**Problem**
Only one stretch of the records below is wanted: the lines from the one holding "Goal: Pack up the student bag" through the one holding "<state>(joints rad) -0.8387". Return it exactly, both ends included.

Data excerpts
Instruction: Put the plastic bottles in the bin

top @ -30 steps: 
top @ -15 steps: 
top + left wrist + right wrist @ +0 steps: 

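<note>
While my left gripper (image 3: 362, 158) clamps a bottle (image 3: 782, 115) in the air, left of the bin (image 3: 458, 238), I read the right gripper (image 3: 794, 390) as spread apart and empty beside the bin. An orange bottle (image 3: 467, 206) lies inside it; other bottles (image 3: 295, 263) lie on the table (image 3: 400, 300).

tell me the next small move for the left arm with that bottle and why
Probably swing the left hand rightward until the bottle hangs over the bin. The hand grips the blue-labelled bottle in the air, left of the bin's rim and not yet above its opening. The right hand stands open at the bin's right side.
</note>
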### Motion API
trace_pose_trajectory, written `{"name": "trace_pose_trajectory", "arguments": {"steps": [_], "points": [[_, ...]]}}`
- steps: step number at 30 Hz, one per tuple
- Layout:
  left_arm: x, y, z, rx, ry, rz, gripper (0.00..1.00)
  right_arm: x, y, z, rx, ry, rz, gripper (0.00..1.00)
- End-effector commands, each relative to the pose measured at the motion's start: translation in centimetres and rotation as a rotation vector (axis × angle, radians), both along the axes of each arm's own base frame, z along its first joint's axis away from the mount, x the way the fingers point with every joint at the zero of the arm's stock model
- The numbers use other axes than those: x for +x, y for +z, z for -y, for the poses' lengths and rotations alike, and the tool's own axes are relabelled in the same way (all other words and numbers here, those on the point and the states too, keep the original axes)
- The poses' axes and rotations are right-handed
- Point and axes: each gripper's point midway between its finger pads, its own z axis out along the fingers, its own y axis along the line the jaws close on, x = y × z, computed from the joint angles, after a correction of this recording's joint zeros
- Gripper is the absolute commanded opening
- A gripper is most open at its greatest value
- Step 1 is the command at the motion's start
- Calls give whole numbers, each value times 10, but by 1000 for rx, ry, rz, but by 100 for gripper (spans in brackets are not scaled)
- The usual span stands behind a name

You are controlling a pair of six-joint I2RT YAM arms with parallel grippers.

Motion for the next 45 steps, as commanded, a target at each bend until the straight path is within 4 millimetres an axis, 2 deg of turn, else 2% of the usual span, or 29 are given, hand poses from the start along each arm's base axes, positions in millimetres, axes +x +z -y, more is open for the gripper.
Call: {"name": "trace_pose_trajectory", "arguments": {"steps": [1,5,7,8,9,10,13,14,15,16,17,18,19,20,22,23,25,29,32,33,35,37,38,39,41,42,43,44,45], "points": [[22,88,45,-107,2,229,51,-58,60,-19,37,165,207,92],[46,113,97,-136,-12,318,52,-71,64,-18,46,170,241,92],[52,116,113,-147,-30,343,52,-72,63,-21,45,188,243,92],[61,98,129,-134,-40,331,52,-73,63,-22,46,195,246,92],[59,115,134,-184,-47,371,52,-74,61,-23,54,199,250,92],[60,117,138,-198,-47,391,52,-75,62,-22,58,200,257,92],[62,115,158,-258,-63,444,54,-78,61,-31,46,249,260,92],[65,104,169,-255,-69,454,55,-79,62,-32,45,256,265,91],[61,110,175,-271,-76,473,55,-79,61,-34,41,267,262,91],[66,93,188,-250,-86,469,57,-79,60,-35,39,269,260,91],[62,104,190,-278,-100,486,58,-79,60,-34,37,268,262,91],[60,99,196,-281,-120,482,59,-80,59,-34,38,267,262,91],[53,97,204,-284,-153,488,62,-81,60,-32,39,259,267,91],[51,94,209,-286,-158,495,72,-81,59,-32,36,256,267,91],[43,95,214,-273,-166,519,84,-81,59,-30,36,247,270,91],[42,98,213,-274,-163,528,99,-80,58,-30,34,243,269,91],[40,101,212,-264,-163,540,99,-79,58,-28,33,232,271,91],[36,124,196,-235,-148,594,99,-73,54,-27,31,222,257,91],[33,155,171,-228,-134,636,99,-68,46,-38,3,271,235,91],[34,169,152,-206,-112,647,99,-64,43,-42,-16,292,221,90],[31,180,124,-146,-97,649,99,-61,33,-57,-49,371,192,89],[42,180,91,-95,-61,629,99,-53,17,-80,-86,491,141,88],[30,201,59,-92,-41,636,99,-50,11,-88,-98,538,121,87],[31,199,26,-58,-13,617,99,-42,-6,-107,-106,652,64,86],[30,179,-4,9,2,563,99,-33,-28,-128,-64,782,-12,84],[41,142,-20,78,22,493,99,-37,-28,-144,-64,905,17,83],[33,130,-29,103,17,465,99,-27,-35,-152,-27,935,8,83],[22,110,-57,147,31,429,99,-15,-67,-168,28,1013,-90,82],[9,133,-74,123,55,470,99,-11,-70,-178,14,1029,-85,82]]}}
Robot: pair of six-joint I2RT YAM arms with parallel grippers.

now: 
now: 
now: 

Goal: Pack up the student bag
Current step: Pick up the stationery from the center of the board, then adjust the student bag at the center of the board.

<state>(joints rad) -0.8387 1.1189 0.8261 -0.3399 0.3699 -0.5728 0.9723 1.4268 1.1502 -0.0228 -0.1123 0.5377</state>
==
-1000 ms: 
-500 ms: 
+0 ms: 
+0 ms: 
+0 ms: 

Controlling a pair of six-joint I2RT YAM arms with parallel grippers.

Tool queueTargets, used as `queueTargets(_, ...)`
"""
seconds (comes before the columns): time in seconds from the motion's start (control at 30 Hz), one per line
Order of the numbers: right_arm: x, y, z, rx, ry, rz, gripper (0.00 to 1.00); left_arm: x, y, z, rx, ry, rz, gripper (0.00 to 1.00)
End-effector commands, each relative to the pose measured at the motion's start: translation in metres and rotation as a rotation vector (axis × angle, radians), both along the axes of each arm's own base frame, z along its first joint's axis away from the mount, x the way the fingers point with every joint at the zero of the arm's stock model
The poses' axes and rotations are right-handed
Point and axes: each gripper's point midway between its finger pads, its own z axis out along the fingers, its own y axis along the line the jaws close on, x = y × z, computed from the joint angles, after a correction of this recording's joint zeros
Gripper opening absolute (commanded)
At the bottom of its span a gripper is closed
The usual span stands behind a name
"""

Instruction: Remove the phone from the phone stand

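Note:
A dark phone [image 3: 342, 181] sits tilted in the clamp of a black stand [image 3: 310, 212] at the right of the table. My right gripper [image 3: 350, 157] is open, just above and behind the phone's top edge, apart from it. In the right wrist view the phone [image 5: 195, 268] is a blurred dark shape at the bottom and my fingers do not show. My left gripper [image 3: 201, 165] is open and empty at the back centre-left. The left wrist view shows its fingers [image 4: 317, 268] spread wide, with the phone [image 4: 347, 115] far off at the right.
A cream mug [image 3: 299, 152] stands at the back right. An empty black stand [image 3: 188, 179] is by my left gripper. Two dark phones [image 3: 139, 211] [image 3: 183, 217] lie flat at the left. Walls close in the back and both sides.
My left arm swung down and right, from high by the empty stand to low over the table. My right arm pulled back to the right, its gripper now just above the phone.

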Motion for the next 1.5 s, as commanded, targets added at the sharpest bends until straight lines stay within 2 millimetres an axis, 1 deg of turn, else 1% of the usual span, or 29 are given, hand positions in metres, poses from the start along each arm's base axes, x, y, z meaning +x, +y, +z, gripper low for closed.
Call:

**Result of the task**
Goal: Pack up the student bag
Current step: Pick up the stationery from the center of the board, then adjust the student bag at the center of the board.

<state>(joints rad) -0.8387 1.1189 0.8261 -0.3399 0.3699 -0.5728 0.9723 1.4268 1.1502 -0.0228 -0.1123 0.5377</state>

What was requested is fully covered by this answer.